Добавить в цитаты Настройки чтения

Страница 32 из 130

Сам же старейшина поманил рукой Ашарха и направился к алтарю. Около него стояли трое жрецов, они негромко беседовали между собой и расправляли на каменном возвышении золотую ткань из настоящего паучьего шелка. Покрывало, стоящее баснословное количество денег, показалось Ашу как минимум неуместным посередине практически разрушенного храма. Но, видимо, все верующие, будь то Светоч или подданные Пророка, испытывали непреодолимую тягу к роскоши в мелочах. Хотя такую дорогую вещь мог себе позволить даже не каждый рыцарь-хранитель Залмар-Афи, что в очередной раз наталкивало преподавателя на мысли о сторонней денежной поддержке Светоча.

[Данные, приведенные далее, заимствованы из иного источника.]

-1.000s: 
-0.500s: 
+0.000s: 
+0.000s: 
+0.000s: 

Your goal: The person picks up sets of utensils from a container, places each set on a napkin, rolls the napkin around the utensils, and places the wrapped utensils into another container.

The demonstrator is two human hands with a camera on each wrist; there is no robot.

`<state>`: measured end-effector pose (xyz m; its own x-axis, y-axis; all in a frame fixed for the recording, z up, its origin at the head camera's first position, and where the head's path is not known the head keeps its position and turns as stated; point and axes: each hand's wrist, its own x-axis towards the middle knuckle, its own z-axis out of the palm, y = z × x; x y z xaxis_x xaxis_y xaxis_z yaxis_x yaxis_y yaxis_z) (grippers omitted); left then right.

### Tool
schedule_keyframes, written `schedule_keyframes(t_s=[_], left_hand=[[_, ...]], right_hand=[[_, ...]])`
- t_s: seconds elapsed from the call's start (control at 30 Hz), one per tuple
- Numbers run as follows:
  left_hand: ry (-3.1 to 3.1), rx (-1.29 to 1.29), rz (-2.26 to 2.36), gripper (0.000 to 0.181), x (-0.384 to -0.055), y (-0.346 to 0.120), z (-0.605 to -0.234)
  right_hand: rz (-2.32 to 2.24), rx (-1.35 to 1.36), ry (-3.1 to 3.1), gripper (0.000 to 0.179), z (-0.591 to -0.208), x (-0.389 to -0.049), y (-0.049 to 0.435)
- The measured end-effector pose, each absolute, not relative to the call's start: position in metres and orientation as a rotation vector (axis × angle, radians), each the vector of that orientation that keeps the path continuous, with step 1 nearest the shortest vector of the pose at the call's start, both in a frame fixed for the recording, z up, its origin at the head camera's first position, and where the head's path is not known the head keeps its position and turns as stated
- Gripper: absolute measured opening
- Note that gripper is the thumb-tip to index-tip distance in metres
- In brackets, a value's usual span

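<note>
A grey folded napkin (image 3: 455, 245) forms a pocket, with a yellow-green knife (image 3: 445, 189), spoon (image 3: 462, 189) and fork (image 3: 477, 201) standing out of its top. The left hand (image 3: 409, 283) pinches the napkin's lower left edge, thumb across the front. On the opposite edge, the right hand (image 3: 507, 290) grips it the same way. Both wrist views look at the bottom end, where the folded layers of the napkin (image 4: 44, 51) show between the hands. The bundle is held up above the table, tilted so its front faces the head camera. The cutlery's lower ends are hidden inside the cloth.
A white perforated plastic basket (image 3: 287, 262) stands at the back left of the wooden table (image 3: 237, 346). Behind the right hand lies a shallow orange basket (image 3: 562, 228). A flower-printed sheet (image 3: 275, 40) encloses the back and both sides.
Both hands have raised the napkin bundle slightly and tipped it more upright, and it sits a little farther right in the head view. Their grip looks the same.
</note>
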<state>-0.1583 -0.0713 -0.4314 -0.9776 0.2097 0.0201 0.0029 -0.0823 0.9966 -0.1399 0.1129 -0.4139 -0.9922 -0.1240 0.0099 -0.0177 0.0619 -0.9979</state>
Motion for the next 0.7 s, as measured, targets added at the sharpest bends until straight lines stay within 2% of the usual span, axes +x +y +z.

— Встань на колени, — приказал комендант, указывая профессору на место у алтаря.

Ашарх опустился на холодный каменный пол, продолжая наблюдать за жрецами. Саркоз встал по другую сторону святилища, он выставил перед собой открытые ладони и громко выкрикнул вместе с другими служителями:

— Залмар, ихентин! Праден! — прозвучали старинные слова воззвания к богу. — Светлейший Залмар, истинный и всемогущий наш отец, услышь мольбу своих детей, ибо мы слепы и слабы. Одари нас своей милостью, награди нас своей благостью! Защити от несправедливости и зла, ибо ты единственный, кто внимает зову наших сердец. Обрати свой всевидящий взор на это неразумное дитя твое, ибо жаждет оно раскрыть перед тобой душу и обрести покой.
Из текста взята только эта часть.